Sharan Burrow: Apparently it’s a necessary cultural amenity demanded by the global investor class, but it’s got a hidden cost. ITUC’s goal is to eliminate the kafala system by 2018. We’ve lodged a case with the ILO [International Labour Organisation] against forced labour in the UAE and we say that the World Cup should not go ahead in Qatar without workers’ rights, nor should the Guggenheim and the Louvre be built in the Gulf without basic workers’ rights.
Mary Delahunty: You have met with Barack Obama in the White House, Germany’s Angela Merkel and leaders in Africa and Latin America. You have been asked by the sheikhs of Qatar to meet their prime minister. What will you say to him?
Sharan Burrow: There are more than 1400 workers dead already among the million building the World Cup stadiums. The Gulf states don’t recognize ILO standards but we are asking for a living wage, safe working conditions and a debt settlement fund for the recruitment fees. All we want is for governments and companies to follow the rules.
Mary Delahunty: You’ve worked with UN climate envoy Mary Robinson and now Nicholas Stern on the Global Commission on the Economy and Climate. Does this mean big industrial job losses?
Sharan Burrow: I think citizens are ahead of governments on this. There are no jobs on a dead planet, so we are working on a transition plan, a bargain for industrial transformation into a low-carbon economy that gives workers and companies fair adjustment.

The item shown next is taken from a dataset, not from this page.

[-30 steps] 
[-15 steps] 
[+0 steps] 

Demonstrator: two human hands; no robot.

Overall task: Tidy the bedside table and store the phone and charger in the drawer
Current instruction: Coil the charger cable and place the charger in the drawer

Mary Delahunty: The Productivity Commission’s draft workplace relations review concluded that: “Contrary to perceptions, Australia’s labour market performance and flexibility is relatively good by global standards … Strike activity is low, wages are responsive to economic downturns and there are multiple forms of employment arrangements that offer employees and employers flexible options for working.” Though Labor fears the further fragmentation of bargaining with employer-driven “collective contracts” and, as predicted, the Productivity Commission is going after Sunday penalties particularly in the hospitality industries, does Australia need unions?
Sharan Burrow: Show me an employer who voluntarily offers a raise. Are we prepared to have corporations driving our social norms? Unions are still the biggest institution, bigger than our political parties, bigger than the churches and I see it all the time here in Europe, they’re the bulwark of democracy, the basis of social Europe and the grand bargain that built it. Unions are the biggest cross-border movement on the planet with global research and campaigning capacity at the moment focused on reducing the deficits of globalization.